# [The problem]
Set down a precise copy of the whole listing.
═══ Recorded information ═══
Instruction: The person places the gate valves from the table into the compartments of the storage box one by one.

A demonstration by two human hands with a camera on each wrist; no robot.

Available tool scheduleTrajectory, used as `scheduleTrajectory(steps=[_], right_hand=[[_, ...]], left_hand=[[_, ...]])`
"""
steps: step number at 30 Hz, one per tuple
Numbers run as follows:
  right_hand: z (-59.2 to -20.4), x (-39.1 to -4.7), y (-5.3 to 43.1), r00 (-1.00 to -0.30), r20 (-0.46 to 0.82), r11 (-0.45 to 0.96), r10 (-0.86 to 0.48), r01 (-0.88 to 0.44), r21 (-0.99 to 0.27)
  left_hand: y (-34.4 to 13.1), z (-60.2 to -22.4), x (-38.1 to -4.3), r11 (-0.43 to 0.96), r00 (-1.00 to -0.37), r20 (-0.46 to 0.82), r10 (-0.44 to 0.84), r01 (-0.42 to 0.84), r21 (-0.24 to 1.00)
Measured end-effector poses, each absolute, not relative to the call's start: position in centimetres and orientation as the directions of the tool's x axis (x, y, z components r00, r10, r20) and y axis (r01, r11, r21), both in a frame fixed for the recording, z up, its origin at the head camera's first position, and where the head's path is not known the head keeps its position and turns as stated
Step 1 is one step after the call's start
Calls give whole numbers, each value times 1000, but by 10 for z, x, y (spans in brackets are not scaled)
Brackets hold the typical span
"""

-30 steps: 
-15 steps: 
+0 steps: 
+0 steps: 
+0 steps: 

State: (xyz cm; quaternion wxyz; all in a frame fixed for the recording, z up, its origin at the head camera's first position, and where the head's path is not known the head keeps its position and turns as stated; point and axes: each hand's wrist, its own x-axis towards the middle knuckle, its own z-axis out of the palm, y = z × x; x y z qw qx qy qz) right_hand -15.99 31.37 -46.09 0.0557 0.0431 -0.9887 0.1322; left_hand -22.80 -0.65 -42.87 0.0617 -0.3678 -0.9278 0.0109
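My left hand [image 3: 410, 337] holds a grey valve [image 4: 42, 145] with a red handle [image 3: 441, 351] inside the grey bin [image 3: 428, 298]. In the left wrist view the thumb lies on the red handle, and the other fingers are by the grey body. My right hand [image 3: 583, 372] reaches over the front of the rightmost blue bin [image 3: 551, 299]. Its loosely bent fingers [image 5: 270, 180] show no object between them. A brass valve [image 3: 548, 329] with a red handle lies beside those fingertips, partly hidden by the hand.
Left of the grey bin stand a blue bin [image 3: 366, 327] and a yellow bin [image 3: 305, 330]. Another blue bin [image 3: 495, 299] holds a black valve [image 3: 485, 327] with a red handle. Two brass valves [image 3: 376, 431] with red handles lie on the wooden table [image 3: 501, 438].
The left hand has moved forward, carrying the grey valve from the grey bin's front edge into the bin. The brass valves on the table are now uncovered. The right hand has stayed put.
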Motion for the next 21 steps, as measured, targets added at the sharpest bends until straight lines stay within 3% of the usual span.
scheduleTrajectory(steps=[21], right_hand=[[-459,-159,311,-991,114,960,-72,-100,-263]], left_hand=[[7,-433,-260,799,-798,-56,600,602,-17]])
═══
# [Written reply]
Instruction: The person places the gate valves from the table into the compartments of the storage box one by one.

A demonstration by two human hands with a camera on each wrist; no robot.

Available tool scheduleTrajectory, used as `scheduleTrajectory(steps=[_], right_hand=[[_, ...]], left_hand=[[_, ...]])`
"""
steps: step number at 30 Hz, one per tuple
Numbers run as follows:
  right_hand: z (-59.2 to -20.4), x (-39.1 to -4.7), y (-5.3 to 43.1), r00 (-1.00 to -0.30), r20 (-0.46 to 0.82), r11 (-0.45 to 0.96), r10 (-0.86 to 0.48), r01 (-0.88 to 0.44), r21 (-0.99 to 0.27)
  left_hand: y (-34.4 to 13.1), z (-60.2 to -22.4), x (-38.1 to -4.3), r11 (-0.43 to 0.96), r00 (-1.00 to -0.37), r20 (-0.46 to 0.82), r10 (-0.44 to 0.84), r01 (-0.42 to 0.84), r21 (-0.24 to 1.00)
Measured end-effector poses, each absolute, not relative to the call's start: position in centimetres and orientation as the directions of the tool's x axis (x, y, z components r00, r10, r20) and y axis (r01, r11, r21), both in a frame fixed for the recording, z up, its origin at the head camera's first position, and where the head's path is not known the head keeps its position and turns as stated
Step 1 is one step after the call's start
Calls give whole numbers, each value times 1000, but by 10 for z, x, y (spans in brackets are not scaled)
Brackets hold the typical span
"""

-30 steps: 
-15 steps: 
+0 steps: 
+0 steps: 
+0 steps: 

State: (xyz cm; quaternion wxyz; all in a frame fixed for the recording, z up, its origin at the head camera's first position, and where the head's path is not known the head keeps its position and turns as stated; point and axes: each hand's wrist, its own x-axis towards the middle knuckle, its own z-axis out of the palm, y = z × x; x y z qw qx qy qz) right_hand -15.99 31.37 -46.09 0.0557 0.0431 -0.9887 0.1322; left_hand -22.80 -0.65 -42.87 0.0617 -0.3678 -0.9278 0.0109
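My left hand [image 3: 410, 337] holds a grey valve [image 4: 42, 145] with a red handle [image 3: 441, 351] inside the grey bin [image 3: 428, 298]. In the left wrist view the thumb lies on the red handle, and the other fingers are by the grey body. My right hand [image 3: 583, 372] reaches over the front of the rightmost blue bin [image 3: 551, 299]. Its loosely bent fingers [image 5: 270, 180] show no object between them. A brass valve [image 3: 548, 329] with a red handle lies beside those fingertips, partly hidden by the hand.
Left of the grey bin stand a blue bin [image 3: 366, 327] and a yellow bin [image 3: 305, 330]. Another blue bin [image 3: 495, 299] holds a black valve [image 3: 485, 327] with a red handle. Two brass valves [image 3: 376, 431] with red handles lie on the wooden table [image 3: 501, 438].
The left hand has moved forward, carrying the grey valve from the grey bin's front edge into the bin. The brass valves on the table are now uncovered. The right hand has stayed put.
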Motion for the next 21 steps, as measured, targets added at the sharpest bends until straight lines stay within 3% of the usual span.
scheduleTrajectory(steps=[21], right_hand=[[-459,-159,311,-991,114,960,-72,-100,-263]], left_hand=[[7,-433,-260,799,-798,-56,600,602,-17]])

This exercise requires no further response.